Take every line containing "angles" from the material and copy it.

-- Opening Marker --

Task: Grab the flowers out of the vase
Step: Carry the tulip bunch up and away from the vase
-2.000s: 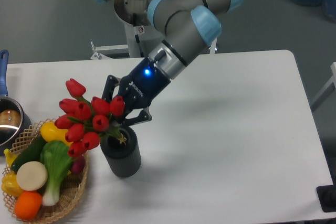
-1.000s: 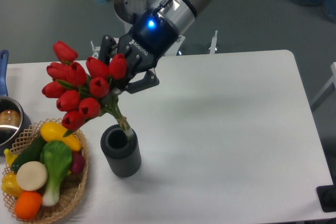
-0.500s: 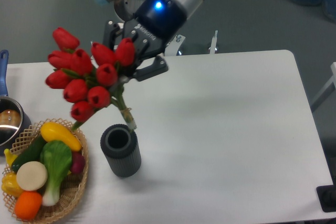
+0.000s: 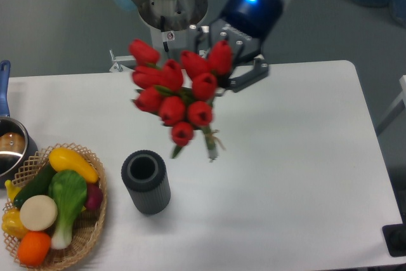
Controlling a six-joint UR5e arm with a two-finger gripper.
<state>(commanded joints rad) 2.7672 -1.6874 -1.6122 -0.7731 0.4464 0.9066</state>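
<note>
The flowers (image 4: 181, 96) are in the air, clear of the vase (image 4: 146, 181), up and to the right of it over the table (image 4: 298, 157). Red buds are bunched together and face the camera; the short green stems trail down from under them, and the stem ends hang free above the tabletop, not touching anything.

The gripper (image 4: 222, 74) has the bunch from behind, at the top right of the buds. Its dark fingers (image 4: 254, 74) show on the right side of the bunch; the other side is hidden behind the blooms. Jaws are closed in on the bunch, holding it. The exact contact point is hidden by the buds. A blue light is lit on the wrist above the gripper.

The vase stands upright on the table, hollow top open, with nothing in it.

A wicker basket (image 4: 95, 230) sits just left of the vase at the front left corner, loaded with vegetables (image 4: 60, 198): yellow, green, white and orange pieces. A metal pot (image 4: 9, 150) with a blue handle is at the left edge, just beyond the basket. The arm's base mount (image 4: 171, 11) is behind the table's far edge.
</note>
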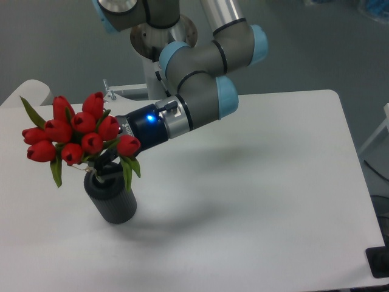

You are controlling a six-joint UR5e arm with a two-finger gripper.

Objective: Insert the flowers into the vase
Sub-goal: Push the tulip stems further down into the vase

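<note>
The flowers [76, 135], a bunch of red tulip buds with green leaves, lean to the left directly above the vase [111, 198]. That vase is a dark ribbed cylinder standing upright on the white table at the front left. My gripper [104, 165] is shut on the stems just over the vase's mouth, reaching in from the right. Leaves and fingers hide the stem ends, so whether they are inside the mouth does not show.
The white table [255, 201] stretches to the right and front of the vase. The arm's base [159, 36] stands at the table's back edge. A white rounded object [30, 91] lies at the far left, and a dark item [380, 263] sits beyond the front right corner.
</note>
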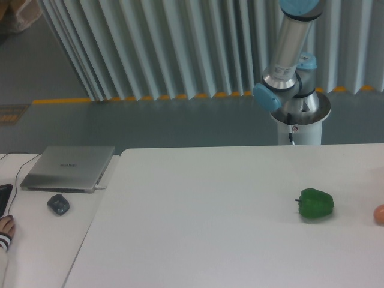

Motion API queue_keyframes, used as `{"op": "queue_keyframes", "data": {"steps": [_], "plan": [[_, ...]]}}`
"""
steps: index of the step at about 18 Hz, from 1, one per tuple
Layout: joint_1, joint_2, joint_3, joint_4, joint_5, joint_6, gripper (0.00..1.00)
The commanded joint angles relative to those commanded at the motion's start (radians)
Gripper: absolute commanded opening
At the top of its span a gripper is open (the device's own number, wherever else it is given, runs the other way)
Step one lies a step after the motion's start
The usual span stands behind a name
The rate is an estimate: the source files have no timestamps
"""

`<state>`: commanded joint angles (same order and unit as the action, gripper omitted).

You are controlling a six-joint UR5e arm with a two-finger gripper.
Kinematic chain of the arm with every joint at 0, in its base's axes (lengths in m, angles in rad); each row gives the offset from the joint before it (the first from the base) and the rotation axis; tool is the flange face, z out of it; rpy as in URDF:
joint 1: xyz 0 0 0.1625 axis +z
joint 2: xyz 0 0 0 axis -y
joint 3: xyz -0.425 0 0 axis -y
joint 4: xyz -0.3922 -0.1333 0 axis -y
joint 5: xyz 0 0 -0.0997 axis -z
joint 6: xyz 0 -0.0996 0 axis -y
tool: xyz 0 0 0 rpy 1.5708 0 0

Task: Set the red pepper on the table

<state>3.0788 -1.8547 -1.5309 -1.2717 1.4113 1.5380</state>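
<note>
Claw and red pepper both lay outside the camera's view, so whether its fingers were spread or closed on anything could not be told. Only the arm (287, 57) showed, its lower links rising off the top edge from a white pedestal (298, 123) behind the worktop (198, 210). A green pepper (315, 203) sat toward the right, an orange fruit (380, 213) at the edge. Probably the carry stage; next, bring the pepper down onto bare worktop, clear of both.

large white bench (198, 228): smooth, matt
round green bell pepper (315, 203): glossy skin
flat grey laptop (69, 168): brushed metal look
robot arm tube (292, 45): satin silver metal
</note>
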Motion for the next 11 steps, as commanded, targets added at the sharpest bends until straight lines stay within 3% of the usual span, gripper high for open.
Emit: {"op": "queue_keyframes", "data": {"steps": [3, 5, 11], "plan": [[0.006, 0.002, -0.006, -0.009, -0.058, -0.174, 1.0], [0.032, 0.005, -0.041, 0.005, -0.075, -0.18, 1.0], [0.064, -0.024, -0.045, 0.037, -0.101, -0.176, 1.0]]}}
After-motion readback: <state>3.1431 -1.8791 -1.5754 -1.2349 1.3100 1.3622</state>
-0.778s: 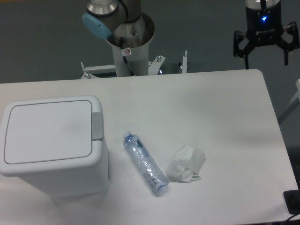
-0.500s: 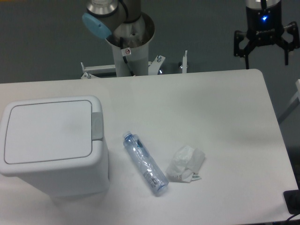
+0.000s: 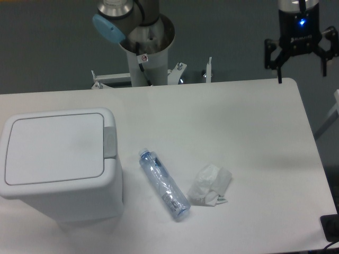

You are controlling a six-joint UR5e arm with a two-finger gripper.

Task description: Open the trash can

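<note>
Hovering above the far right corner of the bench (image 3: 254,132), the pincer (image 3: 301,69) hangs with its jaws spread wide and nothing between them, its black fingers pointing down and a blue indicator lit on the body above. This posture suits a start position: the jaws are clear of every object and the tool sits outside the working area. The trash can (image 3: 58,164) stands at the opposite side, against the left edge toward the near left corner, well apart from the pincer. Its flat lid (image 3: 53,148) lies closed, and the grey push-button tab (image 3: 109,143) sits on the lid's right side, facing the middle of the bench; this orientation presents the tab toward the arm's approach side. Between the can and the near edge centre lie a clear plastic bottle (image 3: 164,184), on its side just right of the can, and a crumpled white wrapper (image 3: 211,184) beside it. The arm's base column (image 3: 145,53) stands behind the far edge. Open room runs along the far half of the bench from the right corner to the can, so a diagonal travel toward the tab appears unobstructed. The bottle lies near the can's right wall, so a low approach from the near side would be tighter.
</note>
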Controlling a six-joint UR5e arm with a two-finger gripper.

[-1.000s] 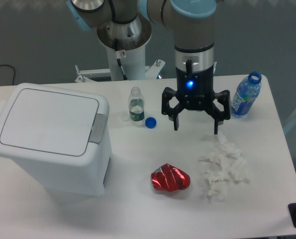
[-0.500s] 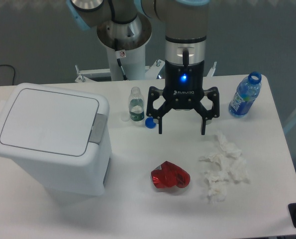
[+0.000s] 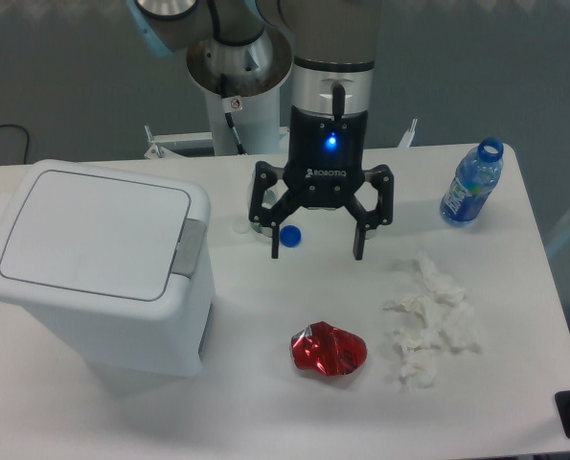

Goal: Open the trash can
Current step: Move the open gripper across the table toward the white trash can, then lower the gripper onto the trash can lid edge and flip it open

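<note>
While the trash can [image 3: 98,264] sits shut at the left end of the table [image 3: 514,383], the gripper [image 3: 315,255] hangs over the middle with its fingers spread wide and nothing between them, just in front of a small clear bottle [image 3: 256,217] and a blue cap [image 3: 289,235]. It looks like the approach stage. Next, I reckon, it must reach the grey push-button [image 3: 190,246] on the rim and press down.

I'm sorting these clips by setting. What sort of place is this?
Probably a robotics lab: an arm with an open gripper over a white table, where a trash can and crumpled tissue are laid out.
</note>
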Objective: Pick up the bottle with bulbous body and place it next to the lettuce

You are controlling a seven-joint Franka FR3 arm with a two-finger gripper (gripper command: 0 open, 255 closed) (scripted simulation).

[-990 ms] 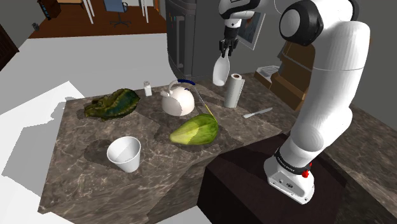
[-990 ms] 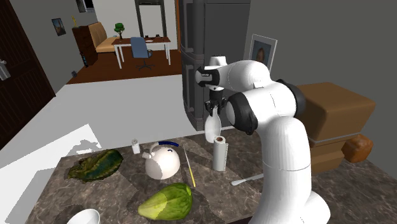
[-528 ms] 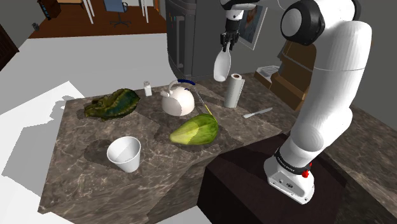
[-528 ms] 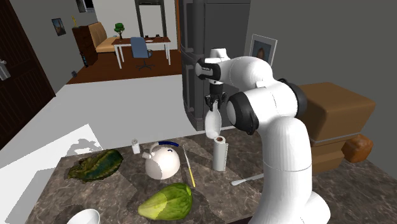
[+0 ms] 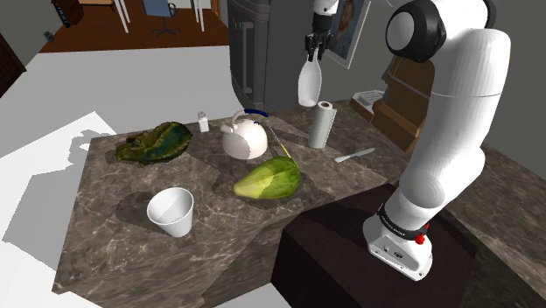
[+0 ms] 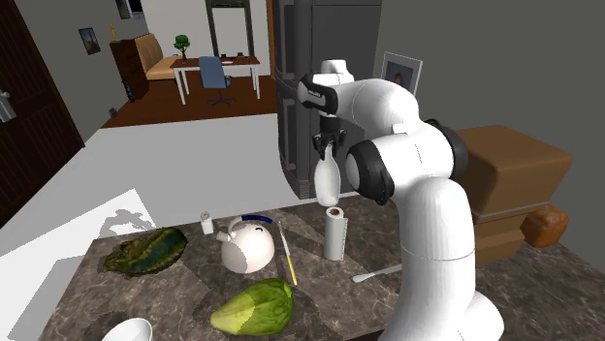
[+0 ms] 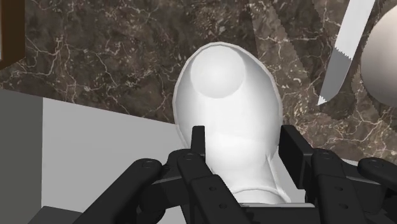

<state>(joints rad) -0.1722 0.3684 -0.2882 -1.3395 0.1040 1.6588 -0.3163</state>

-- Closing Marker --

YOUR RESPONSE:
The commanded joint angles relative to those commanded at the motion's start (radians)
`<state>`: commanded joint angles (same order and unit as the action, gripper omitted).
Kinematic chain of the arm with every joint at 0, in its base's axes (lengths in m, angles in rad); each row gives the offset from the joint before it (the first from the base) and the rotation axis; tool is the flange face, z out of it; rpy as in URDF:

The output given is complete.